_WORK ITEM_
The listing below holds a line with "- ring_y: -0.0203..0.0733" and a line with "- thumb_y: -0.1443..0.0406". Reproduce those two lines exactly, plus everything between them.

_DATASET EXTRACT_
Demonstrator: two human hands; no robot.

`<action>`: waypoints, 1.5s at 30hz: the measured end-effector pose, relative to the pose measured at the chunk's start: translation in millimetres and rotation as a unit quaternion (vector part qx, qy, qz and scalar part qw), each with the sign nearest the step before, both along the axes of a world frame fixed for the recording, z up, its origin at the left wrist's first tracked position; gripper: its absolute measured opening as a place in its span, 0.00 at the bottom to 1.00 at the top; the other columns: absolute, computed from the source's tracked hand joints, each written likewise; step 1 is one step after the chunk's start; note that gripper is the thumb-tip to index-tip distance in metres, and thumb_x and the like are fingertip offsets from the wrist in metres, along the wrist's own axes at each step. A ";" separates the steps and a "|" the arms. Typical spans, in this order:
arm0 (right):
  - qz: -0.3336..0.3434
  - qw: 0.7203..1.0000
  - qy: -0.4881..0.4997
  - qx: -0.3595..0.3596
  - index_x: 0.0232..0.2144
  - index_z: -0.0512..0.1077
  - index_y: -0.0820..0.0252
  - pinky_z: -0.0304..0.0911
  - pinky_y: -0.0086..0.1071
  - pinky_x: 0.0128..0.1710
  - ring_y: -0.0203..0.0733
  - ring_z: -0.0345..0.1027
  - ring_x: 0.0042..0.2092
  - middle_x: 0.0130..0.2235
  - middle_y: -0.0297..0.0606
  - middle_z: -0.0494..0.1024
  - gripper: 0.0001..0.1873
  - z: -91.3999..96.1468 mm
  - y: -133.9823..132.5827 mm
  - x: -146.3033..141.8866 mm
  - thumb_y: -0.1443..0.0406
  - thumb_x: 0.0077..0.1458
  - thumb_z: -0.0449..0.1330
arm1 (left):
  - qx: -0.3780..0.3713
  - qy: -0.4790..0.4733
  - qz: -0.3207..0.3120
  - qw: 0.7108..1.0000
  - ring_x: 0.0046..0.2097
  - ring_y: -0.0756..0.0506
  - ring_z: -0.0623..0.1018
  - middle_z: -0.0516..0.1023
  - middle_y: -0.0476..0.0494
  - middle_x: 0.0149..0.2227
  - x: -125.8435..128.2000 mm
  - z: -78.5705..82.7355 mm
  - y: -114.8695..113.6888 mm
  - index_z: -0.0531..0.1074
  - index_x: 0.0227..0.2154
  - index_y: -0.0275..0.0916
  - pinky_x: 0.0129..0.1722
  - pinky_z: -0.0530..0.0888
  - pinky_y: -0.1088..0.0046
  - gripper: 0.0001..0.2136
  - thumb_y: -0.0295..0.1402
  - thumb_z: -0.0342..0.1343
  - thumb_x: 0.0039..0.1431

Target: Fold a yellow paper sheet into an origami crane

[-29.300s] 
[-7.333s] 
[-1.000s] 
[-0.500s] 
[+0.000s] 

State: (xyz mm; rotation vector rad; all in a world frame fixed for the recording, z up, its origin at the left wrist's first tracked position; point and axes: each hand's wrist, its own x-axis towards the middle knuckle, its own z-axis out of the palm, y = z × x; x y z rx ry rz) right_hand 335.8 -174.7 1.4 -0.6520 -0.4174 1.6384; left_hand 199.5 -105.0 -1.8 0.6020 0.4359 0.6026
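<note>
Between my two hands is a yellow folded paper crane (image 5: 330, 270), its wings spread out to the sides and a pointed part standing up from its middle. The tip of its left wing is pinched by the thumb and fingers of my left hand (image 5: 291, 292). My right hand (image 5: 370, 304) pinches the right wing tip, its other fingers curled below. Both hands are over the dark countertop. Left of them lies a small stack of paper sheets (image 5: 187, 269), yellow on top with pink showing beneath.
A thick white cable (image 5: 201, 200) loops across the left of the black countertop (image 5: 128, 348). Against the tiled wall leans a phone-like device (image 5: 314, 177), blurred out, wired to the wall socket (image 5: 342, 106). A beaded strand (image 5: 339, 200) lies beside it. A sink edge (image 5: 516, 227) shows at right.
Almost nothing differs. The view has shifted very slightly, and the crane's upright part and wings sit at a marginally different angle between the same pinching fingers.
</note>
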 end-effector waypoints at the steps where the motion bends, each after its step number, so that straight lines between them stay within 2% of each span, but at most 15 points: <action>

_SOLUTION TO THE PROBLEM_
  - ring_y: -0.0203..0.0733
  - ring_z: -0.0345..0.1027
  - ring_x: 0.0042..0.2092
  - middle_x: 0.0130..0.2235
  - middle_y: -0.0297..0.0606
  - middle_z: -0.0494..0.1024
  - gripper: 0.0001..0.1873
  - z: -91.3999..96.1468 mm
  - y: -133.9823..132.5827 mm
  - x: -146.3033..141.8866 mm
  - thumb_y: -0.1443..0.0406

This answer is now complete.